**WORK TASK:** Provide an exact copy of the lines from the beginning of the records through the line that includes "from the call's", and of no others.

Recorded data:
+--

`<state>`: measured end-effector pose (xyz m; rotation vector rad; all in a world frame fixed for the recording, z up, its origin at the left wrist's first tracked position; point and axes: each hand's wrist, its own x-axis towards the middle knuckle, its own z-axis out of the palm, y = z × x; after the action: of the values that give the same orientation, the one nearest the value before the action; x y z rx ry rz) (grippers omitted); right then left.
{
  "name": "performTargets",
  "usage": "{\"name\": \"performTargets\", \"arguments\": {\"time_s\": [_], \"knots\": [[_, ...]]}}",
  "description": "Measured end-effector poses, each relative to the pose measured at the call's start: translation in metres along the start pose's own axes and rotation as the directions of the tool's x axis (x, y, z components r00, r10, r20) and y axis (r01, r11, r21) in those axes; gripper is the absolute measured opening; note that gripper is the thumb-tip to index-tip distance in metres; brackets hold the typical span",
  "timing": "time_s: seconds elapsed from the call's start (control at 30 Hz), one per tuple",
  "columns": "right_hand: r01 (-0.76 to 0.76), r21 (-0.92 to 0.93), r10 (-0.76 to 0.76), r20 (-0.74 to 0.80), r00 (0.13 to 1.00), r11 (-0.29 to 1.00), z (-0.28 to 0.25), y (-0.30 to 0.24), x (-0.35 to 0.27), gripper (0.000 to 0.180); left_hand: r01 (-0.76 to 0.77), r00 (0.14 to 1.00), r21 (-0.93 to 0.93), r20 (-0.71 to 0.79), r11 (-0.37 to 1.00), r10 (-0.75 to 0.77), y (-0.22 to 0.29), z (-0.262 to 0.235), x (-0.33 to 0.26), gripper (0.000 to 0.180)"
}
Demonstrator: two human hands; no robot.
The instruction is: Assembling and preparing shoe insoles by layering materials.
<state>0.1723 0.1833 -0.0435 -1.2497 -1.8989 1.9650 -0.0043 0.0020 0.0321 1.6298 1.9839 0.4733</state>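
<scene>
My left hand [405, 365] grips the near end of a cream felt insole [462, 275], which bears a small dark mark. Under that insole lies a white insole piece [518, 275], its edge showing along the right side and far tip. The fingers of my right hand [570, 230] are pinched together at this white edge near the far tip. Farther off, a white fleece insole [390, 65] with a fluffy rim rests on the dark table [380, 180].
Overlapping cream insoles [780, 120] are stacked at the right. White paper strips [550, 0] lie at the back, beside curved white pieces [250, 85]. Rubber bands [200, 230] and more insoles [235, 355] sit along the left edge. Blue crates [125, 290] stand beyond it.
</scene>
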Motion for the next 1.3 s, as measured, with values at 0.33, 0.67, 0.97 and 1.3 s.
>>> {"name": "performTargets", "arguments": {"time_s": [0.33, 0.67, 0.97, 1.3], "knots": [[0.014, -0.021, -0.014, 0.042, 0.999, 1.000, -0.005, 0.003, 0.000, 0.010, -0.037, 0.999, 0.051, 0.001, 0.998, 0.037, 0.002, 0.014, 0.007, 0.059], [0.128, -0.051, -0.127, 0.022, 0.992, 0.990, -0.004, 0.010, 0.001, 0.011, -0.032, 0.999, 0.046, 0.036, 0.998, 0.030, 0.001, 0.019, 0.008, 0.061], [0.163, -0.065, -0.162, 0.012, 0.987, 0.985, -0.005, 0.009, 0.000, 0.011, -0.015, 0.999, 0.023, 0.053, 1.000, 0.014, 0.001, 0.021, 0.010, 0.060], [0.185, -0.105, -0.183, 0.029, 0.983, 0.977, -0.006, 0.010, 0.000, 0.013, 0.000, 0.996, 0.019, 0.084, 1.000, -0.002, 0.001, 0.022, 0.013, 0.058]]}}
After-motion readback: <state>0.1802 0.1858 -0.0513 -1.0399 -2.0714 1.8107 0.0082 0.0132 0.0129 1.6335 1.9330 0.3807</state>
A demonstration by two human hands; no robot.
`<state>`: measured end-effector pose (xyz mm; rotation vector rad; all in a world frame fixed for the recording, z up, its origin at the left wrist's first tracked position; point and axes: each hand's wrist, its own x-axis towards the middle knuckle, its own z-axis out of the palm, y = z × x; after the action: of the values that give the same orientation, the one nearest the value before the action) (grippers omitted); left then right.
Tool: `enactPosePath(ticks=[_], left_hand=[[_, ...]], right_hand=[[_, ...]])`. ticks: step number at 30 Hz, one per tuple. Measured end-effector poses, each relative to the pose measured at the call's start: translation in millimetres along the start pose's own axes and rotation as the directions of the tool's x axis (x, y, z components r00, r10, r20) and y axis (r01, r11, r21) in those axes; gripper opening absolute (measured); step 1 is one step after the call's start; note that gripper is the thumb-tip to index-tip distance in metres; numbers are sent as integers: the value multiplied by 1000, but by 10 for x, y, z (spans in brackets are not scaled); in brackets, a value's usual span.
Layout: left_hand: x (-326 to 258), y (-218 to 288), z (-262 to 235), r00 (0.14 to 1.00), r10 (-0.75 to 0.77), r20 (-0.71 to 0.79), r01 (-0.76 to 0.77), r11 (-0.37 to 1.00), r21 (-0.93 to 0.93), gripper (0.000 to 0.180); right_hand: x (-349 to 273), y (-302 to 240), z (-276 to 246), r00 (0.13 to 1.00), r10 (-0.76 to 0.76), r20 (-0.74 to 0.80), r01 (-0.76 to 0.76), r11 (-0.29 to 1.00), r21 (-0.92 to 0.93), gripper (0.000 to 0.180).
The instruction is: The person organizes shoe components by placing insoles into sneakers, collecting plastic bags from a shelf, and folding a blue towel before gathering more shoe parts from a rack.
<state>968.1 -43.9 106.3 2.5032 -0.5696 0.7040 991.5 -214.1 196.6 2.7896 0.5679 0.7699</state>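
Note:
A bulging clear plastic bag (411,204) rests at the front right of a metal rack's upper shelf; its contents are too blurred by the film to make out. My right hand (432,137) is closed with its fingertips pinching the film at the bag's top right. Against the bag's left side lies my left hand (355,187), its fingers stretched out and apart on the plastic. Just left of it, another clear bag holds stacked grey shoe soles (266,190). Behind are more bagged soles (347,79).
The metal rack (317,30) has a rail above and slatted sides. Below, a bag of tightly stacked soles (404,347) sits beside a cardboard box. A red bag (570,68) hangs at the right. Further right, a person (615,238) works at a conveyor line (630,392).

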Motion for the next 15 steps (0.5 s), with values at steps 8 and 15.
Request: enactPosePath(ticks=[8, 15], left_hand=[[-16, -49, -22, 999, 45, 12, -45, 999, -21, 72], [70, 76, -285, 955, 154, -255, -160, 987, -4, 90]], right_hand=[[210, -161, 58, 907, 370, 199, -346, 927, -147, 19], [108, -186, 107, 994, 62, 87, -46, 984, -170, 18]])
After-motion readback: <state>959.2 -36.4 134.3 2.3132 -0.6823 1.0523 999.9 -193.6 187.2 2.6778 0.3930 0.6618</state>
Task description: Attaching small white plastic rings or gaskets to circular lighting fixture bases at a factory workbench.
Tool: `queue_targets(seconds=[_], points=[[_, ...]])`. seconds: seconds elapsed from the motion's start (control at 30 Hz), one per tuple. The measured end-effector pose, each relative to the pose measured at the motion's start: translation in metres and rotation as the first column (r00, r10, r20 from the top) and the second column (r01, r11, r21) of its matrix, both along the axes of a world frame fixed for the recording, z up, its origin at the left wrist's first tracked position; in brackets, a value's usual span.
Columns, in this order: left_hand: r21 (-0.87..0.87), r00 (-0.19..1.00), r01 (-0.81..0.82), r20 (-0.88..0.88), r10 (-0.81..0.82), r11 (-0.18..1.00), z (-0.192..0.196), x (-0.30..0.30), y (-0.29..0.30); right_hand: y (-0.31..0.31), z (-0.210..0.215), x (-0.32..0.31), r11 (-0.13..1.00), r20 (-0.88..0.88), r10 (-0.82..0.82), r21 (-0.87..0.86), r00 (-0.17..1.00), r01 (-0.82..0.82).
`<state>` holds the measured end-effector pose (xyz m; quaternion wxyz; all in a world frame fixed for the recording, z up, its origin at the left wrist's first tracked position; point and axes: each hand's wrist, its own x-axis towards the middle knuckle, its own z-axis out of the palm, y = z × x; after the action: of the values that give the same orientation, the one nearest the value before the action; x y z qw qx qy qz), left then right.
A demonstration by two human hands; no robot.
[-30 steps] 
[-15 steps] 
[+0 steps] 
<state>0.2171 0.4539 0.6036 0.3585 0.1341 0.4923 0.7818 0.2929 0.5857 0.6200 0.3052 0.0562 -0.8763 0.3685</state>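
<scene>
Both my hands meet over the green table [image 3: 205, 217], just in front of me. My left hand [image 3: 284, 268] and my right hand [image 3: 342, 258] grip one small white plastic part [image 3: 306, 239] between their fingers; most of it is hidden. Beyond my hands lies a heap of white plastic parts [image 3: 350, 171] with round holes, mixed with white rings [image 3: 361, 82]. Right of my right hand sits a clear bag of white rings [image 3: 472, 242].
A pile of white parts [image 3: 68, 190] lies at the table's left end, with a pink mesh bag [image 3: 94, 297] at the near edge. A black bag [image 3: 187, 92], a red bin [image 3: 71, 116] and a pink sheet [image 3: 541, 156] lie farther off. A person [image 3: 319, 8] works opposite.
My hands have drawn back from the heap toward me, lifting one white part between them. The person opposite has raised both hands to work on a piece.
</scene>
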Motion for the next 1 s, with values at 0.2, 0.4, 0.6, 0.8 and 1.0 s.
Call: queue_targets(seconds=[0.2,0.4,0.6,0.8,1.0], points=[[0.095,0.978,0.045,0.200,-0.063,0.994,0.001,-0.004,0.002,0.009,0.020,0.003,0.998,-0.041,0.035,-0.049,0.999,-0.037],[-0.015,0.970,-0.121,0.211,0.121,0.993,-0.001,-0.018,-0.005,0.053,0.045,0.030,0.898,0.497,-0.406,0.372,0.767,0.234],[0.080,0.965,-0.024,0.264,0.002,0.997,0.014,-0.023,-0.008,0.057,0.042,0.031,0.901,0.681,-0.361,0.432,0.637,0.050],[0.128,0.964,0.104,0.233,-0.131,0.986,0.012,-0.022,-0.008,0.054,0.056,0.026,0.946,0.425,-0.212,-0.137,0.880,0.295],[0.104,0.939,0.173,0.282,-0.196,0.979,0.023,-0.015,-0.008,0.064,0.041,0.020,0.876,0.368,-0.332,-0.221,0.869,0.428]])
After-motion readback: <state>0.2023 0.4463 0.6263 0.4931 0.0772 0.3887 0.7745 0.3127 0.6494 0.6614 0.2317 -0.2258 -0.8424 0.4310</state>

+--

**RESULT:**
`<state>`: measured end-effector pose (xyz m; rotation vector rad; all in a world frame fixed for the recording, z up, its origin at the left wrist's first tracked position; point and axes: each hand's wrist, its own x-axis towards the middle knuckle, its own z-axis out of the palm, y = z × x; after the action: of the values that give the same orientation, the one nearest the value before the action; x y z rx ry rz) (grippers omitted); right then left.
{
  "name": "performTargets",
  "usage": "{\"name\": \"performTargets\", \"arguments\": {\"time_s\": [_], \"knots\": [[_, ...]]}}",
  "description": "Measured end-effector poses, each relative to the pose measured at the call's start: translation in metres along the start pose's own axes and rotation as the directions of the tool's x axis (x, y, z components r00, r10, r20) and y axis (r01, r11, r21) in those axes; gripper is the absolute measured opening; note that gripper is the thumb-tip to index-tip distance in metres; brackets hold the typical span",
  "timing": "time_s: seconds elapsed from the call's start (control at 30 Hz), one per tuple",

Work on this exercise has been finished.